Visualisation et Analyse de Risque Dynamique pour la Cyber-DéfensePhilippe Lagadec

Cet article présente deux projets de recherche et développement de l’agence NC3A de l’OTAN dans le domaine de la cyber-défense, CIAP (Consolidated Information Assurance Picture) et DRA (Dynamic Risk Assessment). La cyber-défense est aujourd’hui principalement basée sur les outils suivants : systèmes de détection d’intrusion (IDS), scanners de vulnérabilités, antivirus ainsi que systèmes de gestion et corrélation d’événements sécurité (SIEM). Lorsqu’il s’agit de superviser un système informatique à grande échelle réparti sur plusieurs sites, il devient vite très difficile de corréler et analyser toutes les sources d’information disponibles en temps réel afin de détecter les anomalies et les incidents suffisamment vite pour réagir efficacement. Cette complexité est due à la quantité d’information générée, au manque d’interopérabilité entre les outils ainsi qu’à leurs lacunes en matière de visualisation.

Le projet CIAP vise à pallier ce manque en étudiant comment toute l’information nécessaire à la cyber-défense peut être consolidée dans un système complet, reposant sur un modèle de donnée commun s’appuyant sur des standards et sur un système de stockage distribué. CIAP fournit également diverses visualisations complémentaires de toutes les données collectées, notamment des vues d’ensemble de la topologie réseau et des vues géographiques.
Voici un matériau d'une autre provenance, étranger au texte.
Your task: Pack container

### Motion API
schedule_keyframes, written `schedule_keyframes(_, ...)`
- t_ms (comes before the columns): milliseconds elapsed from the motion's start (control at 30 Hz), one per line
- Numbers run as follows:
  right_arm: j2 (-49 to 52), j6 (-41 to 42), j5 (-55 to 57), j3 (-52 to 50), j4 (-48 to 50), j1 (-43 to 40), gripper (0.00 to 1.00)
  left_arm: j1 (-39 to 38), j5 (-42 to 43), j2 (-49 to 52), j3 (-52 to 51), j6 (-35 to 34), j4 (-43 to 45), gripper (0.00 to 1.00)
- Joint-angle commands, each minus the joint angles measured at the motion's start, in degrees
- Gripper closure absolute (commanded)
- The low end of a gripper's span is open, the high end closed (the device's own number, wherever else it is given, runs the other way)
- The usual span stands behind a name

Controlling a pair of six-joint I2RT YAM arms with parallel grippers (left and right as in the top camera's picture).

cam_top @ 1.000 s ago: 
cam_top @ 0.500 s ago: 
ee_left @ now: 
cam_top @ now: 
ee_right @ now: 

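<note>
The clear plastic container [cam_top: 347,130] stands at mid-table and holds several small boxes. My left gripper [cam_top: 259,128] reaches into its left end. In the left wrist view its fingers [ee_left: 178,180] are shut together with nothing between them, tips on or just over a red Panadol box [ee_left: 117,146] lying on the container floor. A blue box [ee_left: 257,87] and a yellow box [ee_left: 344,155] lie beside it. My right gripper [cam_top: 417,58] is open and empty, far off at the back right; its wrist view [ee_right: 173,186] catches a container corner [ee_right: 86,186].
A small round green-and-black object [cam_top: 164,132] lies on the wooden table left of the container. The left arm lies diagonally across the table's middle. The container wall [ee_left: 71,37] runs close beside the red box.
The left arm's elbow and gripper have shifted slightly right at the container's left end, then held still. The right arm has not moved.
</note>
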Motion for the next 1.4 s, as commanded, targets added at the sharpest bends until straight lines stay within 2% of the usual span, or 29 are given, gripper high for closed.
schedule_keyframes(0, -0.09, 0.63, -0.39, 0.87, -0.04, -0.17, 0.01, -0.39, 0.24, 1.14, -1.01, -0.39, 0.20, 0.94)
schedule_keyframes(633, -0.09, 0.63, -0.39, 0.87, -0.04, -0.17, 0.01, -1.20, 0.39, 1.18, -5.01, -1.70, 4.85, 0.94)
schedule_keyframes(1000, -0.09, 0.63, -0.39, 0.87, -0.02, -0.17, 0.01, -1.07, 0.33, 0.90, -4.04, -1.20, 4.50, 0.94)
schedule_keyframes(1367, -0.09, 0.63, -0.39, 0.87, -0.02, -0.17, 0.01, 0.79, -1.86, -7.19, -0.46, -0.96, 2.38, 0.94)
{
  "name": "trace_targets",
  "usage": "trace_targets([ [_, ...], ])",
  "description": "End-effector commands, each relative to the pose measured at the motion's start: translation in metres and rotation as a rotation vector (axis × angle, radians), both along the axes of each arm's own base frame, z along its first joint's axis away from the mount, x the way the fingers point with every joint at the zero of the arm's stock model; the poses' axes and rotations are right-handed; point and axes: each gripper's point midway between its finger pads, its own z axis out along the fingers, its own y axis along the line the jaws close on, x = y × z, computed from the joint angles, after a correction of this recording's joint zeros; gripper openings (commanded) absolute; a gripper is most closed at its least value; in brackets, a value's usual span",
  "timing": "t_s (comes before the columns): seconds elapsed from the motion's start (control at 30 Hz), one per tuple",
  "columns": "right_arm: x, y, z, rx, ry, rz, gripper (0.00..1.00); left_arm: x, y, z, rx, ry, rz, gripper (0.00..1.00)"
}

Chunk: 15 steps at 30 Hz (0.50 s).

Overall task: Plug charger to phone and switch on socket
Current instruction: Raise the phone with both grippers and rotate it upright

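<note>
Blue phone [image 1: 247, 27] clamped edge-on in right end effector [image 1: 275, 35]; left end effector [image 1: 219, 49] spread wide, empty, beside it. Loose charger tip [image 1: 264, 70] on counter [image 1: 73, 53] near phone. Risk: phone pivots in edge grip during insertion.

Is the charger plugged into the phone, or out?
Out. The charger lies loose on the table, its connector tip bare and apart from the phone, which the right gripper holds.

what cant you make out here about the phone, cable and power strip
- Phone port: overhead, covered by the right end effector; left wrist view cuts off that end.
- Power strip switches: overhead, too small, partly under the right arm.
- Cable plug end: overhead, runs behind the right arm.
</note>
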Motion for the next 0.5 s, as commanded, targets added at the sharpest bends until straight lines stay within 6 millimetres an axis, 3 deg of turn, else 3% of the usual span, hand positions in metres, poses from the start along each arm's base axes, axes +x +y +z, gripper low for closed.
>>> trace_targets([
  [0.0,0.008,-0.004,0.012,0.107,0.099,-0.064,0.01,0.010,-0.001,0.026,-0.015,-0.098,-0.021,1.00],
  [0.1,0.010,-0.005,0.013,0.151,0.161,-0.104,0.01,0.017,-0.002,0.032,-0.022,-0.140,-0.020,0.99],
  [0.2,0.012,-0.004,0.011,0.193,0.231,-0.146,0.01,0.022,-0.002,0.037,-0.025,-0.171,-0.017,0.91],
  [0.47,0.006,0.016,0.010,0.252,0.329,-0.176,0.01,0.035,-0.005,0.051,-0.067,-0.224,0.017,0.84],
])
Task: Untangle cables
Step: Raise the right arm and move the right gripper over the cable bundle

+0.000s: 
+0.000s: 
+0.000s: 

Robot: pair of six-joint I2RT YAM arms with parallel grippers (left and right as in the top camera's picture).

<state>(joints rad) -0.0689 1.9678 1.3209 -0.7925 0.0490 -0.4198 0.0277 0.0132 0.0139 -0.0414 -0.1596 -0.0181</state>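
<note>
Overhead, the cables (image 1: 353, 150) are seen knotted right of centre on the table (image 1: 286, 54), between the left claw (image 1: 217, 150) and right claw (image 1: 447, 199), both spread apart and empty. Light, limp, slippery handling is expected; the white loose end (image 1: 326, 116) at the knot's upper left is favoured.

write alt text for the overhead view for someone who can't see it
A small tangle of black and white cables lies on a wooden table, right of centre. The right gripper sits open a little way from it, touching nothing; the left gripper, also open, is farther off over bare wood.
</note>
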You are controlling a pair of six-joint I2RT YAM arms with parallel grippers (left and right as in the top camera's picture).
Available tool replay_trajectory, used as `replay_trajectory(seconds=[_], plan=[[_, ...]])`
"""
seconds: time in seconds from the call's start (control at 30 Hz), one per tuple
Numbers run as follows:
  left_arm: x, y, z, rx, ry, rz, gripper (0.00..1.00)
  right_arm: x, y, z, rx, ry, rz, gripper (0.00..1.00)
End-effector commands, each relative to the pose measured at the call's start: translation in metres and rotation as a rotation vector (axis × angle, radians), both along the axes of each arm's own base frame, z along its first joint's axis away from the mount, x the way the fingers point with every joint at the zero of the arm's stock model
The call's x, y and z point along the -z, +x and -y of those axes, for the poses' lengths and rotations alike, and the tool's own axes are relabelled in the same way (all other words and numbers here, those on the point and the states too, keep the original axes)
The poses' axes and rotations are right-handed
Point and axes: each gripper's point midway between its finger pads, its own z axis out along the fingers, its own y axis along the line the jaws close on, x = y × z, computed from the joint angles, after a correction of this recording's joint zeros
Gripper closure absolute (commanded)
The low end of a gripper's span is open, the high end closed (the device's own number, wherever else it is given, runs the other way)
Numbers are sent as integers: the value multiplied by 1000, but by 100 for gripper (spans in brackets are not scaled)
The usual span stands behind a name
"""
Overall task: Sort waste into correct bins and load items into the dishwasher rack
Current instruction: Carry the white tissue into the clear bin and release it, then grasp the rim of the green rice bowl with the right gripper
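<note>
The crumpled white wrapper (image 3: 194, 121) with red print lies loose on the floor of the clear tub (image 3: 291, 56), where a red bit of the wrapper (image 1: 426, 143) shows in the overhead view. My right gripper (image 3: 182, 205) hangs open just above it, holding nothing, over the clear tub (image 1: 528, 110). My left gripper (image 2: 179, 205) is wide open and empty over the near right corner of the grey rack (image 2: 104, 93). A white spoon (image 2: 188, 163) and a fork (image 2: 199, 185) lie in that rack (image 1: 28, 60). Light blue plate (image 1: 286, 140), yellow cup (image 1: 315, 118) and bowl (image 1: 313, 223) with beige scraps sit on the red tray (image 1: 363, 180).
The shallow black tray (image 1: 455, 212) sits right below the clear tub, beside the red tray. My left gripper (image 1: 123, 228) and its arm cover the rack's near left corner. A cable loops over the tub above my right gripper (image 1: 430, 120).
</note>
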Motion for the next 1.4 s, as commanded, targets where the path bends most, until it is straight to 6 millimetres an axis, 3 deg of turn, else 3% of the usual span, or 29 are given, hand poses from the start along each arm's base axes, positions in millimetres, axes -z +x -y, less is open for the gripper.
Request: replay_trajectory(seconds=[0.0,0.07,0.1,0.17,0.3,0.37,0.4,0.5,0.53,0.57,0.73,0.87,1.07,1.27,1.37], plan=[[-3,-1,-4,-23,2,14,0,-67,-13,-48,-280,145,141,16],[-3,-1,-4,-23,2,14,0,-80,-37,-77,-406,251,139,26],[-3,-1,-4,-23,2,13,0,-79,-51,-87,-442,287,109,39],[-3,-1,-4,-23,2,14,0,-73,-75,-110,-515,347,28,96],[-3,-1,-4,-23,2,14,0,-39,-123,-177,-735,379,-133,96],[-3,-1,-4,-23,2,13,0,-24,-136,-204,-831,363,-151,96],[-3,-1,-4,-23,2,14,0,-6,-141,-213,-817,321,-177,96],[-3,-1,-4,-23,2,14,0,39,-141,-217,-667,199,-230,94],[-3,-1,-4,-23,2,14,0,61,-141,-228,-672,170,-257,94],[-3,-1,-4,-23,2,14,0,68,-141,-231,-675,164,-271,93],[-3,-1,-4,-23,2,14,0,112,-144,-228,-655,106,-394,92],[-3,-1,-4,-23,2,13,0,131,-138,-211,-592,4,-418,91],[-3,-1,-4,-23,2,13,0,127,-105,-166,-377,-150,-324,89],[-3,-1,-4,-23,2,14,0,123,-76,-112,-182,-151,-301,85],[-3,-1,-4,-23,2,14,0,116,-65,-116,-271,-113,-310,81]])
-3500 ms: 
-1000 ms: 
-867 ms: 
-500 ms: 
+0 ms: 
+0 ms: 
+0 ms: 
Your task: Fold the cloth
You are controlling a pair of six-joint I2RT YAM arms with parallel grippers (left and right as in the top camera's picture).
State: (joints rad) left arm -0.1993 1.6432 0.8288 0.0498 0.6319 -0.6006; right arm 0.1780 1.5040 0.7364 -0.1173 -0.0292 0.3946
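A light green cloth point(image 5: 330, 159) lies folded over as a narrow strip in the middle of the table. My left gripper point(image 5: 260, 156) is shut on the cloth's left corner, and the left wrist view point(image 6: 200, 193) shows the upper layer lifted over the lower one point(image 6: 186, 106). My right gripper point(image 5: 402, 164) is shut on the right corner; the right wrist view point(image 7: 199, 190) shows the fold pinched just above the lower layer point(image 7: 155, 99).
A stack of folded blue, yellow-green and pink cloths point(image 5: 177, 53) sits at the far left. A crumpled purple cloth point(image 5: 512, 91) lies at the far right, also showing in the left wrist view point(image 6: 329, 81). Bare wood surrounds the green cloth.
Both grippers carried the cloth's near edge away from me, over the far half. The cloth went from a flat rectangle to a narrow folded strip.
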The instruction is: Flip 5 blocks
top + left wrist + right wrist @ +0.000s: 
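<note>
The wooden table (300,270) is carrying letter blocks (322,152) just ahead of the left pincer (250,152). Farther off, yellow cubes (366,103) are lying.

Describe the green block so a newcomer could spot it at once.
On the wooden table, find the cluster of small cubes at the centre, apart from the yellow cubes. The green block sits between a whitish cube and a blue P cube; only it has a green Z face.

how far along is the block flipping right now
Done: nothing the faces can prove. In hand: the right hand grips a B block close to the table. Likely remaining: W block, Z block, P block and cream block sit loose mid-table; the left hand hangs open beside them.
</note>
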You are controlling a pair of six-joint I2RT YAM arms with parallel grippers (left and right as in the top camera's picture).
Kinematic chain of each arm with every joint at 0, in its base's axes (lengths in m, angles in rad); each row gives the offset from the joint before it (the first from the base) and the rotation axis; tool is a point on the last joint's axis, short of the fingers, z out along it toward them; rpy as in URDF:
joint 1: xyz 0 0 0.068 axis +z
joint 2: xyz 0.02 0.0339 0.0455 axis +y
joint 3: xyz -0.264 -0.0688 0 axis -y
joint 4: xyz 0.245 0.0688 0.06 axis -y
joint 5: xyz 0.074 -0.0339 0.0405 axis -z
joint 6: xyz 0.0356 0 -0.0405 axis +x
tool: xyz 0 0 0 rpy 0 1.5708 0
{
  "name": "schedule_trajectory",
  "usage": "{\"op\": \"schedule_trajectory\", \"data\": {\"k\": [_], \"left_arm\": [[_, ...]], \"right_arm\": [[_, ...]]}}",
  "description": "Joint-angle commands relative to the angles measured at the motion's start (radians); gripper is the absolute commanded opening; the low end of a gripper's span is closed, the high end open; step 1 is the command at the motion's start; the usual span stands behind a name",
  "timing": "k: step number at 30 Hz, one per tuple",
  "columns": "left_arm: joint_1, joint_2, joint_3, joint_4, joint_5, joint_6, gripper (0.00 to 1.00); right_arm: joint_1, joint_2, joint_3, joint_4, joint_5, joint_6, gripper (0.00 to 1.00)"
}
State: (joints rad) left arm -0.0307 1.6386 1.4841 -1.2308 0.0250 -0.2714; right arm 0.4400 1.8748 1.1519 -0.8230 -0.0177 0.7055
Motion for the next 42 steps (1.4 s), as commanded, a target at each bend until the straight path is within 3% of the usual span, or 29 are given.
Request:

Un autre problème majeur en cyber-défense est que la tâche de comprendre l’impact réel d’une vulnérabilité ou d’une alerte IDS est généralement dévolue à un analyste humain, qui doit lui- même faire le lien entre toutes les informations techniques et sa connaissance de tous les services ou processus qui dépendent des machines concernées. Le projet DRA est une étude complémentaire de CIAP qui vise à fournir une analyse de risque en temps réel, afin de déterminer automatiquement l’impact réel dû à la situation sécurité globale du système et du réseau. Pour cela une nouvelle méthodologie innovante a été développée en combinant un générateur automatique d’arbres d’attaque (attack trees/graphs) et un moteur d’analyse de risque « traditionnel » similaire à EBIOS.